Pictures excluded, reproduce exactly the lines below from the one with "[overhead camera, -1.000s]" through the one with "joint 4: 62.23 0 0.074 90", both included.
╭─ DATA FOR REVIEW
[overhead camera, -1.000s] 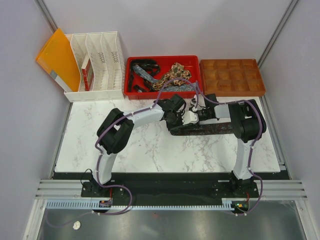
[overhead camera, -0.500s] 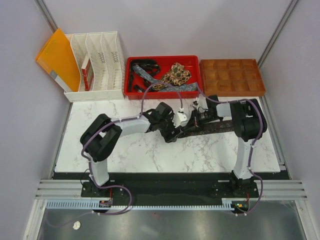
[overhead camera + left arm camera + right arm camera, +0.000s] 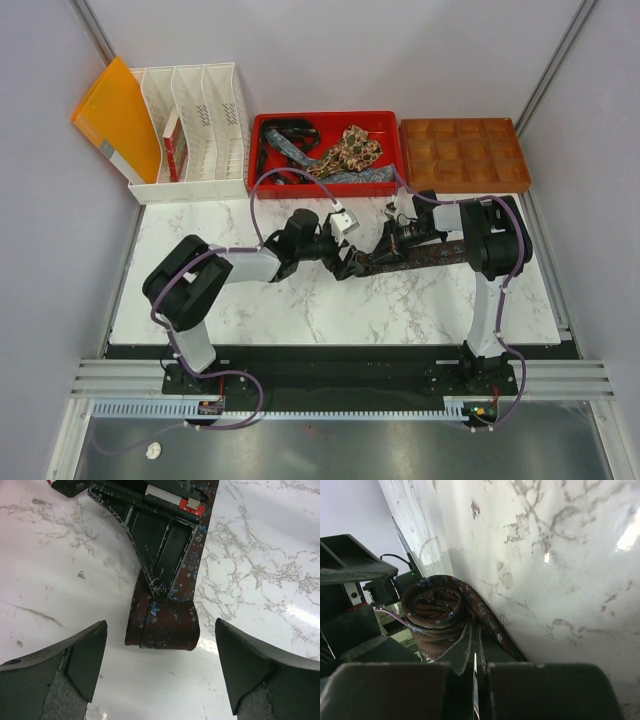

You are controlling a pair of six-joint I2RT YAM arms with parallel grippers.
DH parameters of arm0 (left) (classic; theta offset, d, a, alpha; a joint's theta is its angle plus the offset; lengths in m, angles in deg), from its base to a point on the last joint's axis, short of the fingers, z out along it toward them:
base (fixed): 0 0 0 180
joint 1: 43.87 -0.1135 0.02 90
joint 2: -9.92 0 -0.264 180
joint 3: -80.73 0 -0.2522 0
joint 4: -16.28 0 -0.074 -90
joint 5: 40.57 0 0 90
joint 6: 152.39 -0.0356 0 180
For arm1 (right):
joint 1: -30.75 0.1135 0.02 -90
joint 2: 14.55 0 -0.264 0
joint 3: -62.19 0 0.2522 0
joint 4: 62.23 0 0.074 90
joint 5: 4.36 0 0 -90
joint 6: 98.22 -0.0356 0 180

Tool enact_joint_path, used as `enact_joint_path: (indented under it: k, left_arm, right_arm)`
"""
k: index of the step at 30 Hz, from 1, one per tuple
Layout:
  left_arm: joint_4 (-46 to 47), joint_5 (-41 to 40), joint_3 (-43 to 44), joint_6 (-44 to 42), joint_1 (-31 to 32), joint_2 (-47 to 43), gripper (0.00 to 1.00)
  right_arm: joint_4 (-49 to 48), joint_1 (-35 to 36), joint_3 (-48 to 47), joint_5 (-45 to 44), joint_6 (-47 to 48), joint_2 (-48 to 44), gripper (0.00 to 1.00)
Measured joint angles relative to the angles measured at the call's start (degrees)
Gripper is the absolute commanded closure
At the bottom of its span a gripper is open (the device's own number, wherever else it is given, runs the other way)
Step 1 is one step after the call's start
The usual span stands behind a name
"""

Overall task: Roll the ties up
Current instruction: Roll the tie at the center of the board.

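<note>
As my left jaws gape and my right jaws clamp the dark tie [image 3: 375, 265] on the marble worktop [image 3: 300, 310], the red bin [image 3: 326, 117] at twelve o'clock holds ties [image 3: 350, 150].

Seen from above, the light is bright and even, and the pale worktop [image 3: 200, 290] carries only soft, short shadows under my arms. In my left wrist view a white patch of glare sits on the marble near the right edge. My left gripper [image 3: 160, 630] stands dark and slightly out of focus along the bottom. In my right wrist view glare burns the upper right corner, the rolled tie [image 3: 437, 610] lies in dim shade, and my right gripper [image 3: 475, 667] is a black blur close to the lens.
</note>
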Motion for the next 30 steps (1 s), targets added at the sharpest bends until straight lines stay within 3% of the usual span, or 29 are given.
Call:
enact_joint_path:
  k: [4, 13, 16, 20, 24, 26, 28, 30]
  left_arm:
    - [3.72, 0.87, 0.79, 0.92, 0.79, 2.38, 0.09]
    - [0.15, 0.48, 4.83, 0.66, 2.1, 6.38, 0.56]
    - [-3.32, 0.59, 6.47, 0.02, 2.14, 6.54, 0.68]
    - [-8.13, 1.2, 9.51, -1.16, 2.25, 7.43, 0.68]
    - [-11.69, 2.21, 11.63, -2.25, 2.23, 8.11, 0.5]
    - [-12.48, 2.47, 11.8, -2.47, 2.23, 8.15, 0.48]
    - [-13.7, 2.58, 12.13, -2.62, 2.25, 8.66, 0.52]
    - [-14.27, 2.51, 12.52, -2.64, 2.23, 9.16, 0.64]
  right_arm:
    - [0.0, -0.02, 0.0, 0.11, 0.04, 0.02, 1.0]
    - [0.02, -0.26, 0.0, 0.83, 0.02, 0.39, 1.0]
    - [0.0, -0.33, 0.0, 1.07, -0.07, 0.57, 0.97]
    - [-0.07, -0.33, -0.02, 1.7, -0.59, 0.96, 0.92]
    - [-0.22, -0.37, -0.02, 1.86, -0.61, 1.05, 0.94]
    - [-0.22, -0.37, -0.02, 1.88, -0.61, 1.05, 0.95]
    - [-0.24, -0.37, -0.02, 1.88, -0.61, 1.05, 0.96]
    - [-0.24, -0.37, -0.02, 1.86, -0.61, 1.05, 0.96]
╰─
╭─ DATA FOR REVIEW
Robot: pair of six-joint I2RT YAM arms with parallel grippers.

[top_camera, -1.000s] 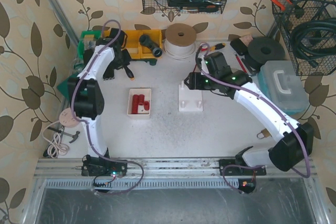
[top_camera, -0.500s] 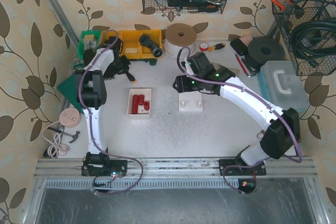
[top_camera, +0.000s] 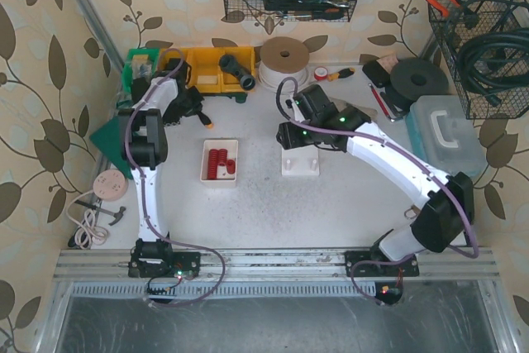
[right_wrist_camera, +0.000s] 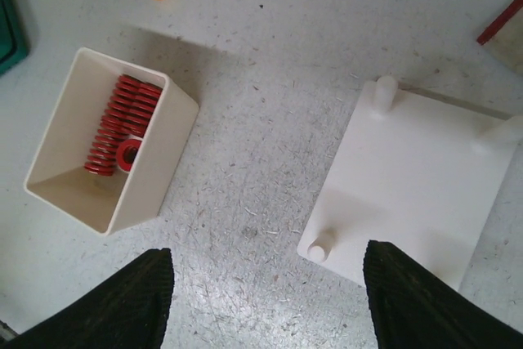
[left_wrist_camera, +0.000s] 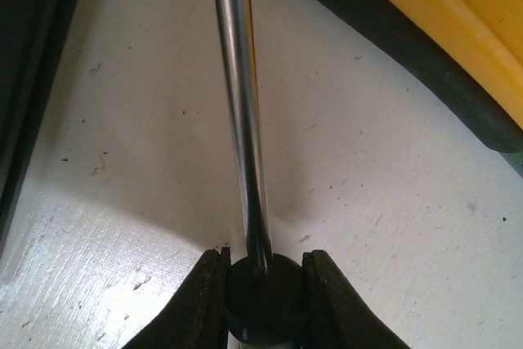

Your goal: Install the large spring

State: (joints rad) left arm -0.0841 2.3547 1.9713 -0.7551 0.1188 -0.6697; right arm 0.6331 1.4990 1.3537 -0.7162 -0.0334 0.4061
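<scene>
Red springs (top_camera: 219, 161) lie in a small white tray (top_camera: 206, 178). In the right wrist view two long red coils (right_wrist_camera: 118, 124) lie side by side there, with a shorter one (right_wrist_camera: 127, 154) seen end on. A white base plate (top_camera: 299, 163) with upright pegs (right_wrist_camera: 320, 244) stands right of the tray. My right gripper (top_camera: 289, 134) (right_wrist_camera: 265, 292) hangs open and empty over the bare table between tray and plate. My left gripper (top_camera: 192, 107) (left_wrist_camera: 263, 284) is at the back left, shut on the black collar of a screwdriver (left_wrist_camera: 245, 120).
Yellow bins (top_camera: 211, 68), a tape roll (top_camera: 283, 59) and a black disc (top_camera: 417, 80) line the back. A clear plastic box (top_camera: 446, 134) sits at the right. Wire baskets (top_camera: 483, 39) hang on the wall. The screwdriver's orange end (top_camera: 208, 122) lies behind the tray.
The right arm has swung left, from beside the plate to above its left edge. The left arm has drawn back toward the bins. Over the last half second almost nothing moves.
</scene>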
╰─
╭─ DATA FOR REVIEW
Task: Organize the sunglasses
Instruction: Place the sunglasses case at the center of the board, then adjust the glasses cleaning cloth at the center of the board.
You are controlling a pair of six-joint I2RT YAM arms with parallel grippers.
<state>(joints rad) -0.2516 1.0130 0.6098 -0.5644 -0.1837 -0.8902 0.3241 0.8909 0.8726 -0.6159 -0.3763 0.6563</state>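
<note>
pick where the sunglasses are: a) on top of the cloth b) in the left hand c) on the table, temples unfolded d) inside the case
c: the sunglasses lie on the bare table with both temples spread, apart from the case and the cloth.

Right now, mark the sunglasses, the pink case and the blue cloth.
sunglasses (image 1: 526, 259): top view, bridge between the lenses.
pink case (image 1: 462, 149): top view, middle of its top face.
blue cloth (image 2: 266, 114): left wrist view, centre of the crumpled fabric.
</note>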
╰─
## [EXERCISE RESULT]
[overhead camera, -1.000s] 
[overhead camera, -0.500s] 
[overhead camera + left arm camera + right arm camera, +0.000s] 

You are controlling a pair of six-joint I2RT YAM arms with parallel grippers.
DH parameters of arm0 (left) (classic; theta offset, d, a, alpha; a joint's theta is its angle plus the offset; lengths in m, angles in deg), from its base to a point on the last joint's axis, short of the fingers, z out along it toward them:
base (fixed): 0 0 0 180
joint 1: 43.87 -0.1135 0.02 90
joint 2: -9.92 0 -0.264 180
joint 3: -80.73 0 -0.2522 0
joint 4: -16.28 0 -0.074 -90
joint 5: 40.57 0 0 90
joint 6: 152.39 -0.0356 0 180
For arm1 (right):
joint 1: -30.75 0.1135 0.02 -90
joint 2: 14.55 0 -0.264 0
joint 3: -62.19 0 0.2522 0
joint 4: 62.23 0 0.074 90

What came before makes up the full response.